TASK GOAL
The span to repeat in the listing below runs from the line containing "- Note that" to the line containing "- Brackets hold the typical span", inclusive. Repeat it exactly, and only it.

*** Opening of TASK INPUTS ***

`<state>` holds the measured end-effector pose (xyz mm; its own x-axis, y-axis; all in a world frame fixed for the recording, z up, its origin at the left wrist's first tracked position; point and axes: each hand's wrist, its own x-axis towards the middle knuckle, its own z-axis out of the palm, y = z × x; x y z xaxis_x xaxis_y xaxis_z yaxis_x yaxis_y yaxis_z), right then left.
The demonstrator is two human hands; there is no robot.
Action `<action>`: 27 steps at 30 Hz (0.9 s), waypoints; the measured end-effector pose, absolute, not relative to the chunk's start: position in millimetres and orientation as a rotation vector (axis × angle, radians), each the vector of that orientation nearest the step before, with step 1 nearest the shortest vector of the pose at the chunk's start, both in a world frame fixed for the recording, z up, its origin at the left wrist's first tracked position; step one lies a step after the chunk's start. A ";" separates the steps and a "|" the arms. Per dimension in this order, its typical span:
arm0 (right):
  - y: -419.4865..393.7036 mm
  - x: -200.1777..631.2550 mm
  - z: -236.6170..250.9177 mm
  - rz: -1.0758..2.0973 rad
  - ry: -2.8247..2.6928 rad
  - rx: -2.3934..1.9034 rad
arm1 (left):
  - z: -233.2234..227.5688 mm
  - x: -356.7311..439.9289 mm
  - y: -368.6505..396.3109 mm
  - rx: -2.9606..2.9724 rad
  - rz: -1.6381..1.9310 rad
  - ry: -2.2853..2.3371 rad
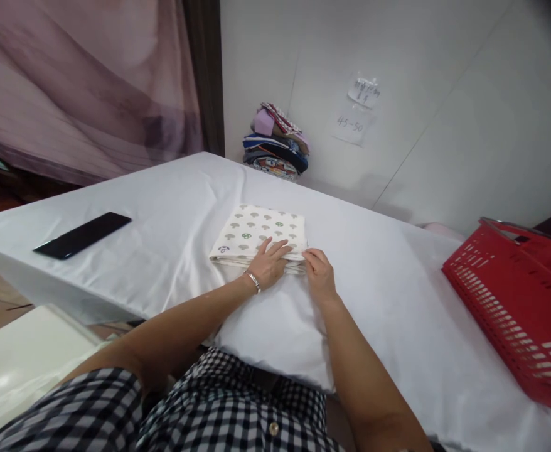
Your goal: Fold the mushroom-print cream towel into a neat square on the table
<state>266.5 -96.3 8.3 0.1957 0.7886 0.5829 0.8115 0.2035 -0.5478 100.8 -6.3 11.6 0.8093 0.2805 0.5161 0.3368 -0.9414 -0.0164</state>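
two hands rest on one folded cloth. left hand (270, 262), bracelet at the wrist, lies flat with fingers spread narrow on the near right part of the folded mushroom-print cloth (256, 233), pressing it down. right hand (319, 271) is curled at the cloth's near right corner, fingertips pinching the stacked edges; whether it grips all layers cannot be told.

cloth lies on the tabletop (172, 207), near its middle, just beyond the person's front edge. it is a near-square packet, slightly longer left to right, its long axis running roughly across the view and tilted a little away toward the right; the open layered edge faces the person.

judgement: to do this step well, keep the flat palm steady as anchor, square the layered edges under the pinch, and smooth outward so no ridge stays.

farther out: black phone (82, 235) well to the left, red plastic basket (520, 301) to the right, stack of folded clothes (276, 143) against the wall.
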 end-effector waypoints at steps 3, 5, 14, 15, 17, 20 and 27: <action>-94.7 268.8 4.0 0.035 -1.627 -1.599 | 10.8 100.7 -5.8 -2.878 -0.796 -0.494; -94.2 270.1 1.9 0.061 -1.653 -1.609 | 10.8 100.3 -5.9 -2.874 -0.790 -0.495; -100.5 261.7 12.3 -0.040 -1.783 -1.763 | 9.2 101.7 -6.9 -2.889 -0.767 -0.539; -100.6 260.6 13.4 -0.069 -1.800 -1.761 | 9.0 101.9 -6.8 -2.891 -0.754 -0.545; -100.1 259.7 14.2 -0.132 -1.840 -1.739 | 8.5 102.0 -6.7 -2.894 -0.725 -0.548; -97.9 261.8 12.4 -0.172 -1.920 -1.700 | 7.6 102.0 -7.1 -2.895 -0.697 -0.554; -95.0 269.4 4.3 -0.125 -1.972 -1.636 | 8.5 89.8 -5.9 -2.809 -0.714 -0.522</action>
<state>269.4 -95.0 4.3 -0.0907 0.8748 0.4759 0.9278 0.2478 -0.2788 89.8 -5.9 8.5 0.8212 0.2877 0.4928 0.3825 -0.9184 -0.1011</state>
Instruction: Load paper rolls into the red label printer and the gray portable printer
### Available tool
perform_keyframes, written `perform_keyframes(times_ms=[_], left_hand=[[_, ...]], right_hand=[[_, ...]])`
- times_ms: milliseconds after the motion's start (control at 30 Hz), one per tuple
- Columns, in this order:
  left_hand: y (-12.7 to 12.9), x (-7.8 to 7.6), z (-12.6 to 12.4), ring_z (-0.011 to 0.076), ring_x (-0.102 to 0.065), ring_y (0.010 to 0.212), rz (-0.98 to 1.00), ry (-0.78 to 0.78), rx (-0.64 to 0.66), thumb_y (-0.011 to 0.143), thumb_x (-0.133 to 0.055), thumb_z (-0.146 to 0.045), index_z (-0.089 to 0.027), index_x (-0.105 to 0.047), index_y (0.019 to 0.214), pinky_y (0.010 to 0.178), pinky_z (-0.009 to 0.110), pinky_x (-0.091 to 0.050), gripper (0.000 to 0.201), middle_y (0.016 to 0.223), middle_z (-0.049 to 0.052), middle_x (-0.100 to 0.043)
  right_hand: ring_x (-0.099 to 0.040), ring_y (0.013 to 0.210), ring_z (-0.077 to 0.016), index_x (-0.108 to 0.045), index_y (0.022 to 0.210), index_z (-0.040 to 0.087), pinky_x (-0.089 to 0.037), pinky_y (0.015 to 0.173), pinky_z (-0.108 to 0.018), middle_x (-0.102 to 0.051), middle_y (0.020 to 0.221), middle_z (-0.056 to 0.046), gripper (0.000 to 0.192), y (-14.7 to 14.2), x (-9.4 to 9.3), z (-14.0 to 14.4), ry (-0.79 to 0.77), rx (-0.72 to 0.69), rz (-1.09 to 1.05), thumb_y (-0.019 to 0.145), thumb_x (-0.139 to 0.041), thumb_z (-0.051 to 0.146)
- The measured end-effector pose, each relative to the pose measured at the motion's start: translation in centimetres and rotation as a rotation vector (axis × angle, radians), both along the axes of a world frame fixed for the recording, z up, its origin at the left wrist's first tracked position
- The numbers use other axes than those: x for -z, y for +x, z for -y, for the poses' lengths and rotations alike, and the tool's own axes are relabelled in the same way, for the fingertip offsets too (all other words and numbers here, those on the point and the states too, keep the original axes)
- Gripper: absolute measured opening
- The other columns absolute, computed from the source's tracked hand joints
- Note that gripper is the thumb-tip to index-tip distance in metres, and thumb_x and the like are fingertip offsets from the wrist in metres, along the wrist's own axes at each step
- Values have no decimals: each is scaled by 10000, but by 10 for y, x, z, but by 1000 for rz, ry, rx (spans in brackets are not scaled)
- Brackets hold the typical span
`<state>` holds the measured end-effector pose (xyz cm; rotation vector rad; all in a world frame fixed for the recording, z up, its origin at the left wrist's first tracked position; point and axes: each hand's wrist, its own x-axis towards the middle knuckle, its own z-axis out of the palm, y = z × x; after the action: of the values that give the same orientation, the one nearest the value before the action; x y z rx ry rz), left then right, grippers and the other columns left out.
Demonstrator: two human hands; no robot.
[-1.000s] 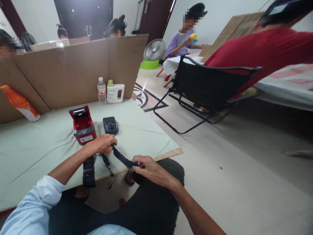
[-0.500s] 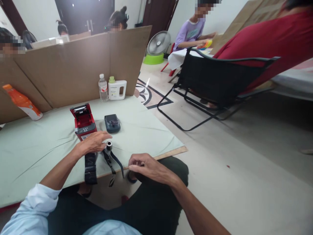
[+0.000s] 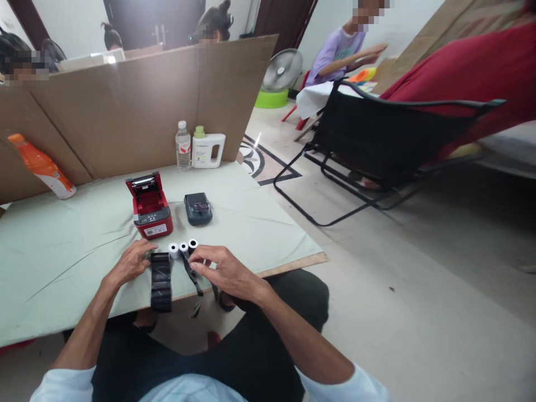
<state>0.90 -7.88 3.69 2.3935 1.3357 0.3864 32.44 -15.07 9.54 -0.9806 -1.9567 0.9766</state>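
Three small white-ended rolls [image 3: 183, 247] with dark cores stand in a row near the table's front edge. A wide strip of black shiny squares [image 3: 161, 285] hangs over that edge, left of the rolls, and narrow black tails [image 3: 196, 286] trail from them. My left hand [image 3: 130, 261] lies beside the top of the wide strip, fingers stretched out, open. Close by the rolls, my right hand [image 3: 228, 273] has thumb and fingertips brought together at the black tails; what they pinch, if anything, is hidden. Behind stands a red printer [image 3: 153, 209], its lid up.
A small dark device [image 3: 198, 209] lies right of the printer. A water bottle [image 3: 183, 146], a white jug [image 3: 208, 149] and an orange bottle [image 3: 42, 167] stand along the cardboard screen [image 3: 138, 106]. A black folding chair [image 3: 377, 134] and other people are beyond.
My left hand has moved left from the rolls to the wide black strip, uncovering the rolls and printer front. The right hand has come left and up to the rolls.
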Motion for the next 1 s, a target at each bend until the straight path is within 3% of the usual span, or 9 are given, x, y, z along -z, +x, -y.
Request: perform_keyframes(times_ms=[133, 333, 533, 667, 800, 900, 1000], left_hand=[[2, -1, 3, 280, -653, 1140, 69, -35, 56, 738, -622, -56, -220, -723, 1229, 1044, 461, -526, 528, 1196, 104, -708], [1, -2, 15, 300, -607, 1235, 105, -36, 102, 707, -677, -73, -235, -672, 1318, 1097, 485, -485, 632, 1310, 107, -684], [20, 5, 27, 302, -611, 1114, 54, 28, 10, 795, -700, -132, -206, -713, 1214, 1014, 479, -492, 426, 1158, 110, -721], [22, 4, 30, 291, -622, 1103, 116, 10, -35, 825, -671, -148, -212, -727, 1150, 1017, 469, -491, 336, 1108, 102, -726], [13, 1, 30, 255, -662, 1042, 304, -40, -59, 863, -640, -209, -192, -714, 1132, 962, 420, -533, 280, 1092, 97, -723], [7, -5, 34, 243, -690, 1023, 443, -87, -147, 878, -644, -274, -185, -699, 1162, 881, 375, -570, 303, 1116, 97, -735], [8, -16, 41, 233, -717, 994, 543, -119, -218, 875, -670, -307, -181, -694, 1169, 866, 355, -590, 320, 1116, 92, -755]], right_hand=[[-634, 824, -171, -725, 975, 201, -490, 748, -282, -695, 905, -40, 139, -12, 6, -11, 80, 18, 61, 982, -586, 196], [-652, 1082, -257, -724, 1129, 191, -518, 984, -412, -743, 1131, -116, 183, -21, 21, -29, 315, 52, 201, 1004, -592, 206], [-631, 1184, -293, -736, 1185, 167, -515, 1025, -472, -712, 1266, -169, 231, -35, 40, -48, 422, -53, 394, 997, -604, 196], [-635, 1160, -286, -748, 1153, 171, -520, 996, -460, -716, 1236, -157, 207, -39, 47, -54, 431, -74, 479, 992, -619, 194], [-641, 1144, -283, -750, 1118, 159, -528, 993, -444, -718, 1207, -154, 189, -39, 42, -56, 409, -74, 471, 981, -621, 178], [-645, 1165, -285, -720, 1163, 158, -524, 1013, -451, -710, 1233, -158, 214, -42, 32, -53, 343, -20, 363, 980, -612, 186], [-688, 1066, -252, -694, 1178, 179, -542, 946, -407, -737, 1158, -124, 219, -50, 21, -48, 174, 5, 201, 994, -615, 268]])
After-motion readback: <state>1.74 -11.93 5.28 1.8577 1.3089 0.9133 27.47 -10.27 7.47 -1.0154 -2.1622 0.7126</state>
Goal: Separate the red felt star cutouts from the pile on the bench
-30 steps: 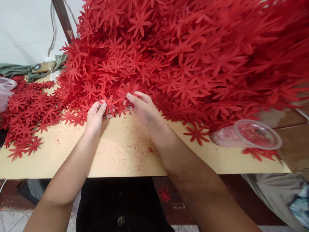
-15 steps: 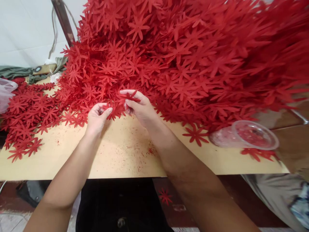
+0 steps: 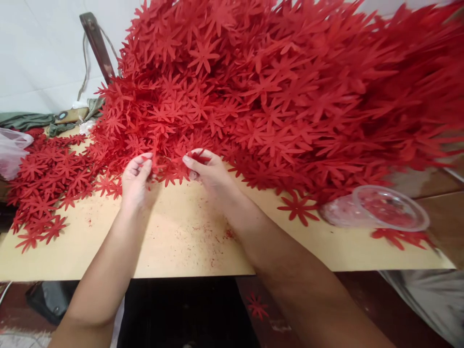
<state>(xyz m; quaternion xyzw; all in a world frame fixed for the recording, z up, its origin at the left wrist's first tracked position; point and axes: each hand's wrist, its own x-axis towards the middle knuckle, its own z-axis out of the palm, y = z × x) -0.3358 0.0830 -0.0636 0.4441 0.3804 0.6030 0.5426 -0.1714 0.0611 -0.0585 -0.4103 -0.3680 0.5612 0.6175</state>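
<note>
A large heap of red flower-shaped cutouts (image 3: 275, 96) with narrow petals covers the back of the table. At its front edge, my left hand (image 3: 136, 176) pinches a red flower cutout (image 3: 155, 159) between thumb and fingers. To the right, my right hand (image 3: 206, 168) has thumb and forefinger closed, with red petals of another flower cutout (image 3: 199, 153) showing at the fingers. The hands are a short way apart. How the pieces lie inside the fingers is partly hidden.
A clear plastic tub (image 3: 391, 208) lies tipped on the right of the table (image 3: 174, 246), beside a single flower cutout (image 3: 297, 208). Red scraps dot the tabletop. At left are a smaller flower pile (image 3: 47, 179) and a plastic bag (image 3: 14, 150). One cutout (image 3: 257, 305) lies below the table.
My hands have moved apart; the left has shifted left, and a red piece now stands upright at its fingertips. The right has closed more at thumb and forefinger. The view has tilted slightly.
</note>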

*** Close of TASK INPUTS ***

RESPONSE TO THIS TASK
- Note that gripper is the thumb-tip to index-tip distance in metres, and thumb_x and the like are fingertip offsets from the wrist in metres, along the wrist's own axes at each step
- Values have no decimals: each is scaled by 10000, but by 10 for y, x, z, but by 1000 for rz, ry, rx (spans in brackets are not scaled)
- Brackets hold the typical span

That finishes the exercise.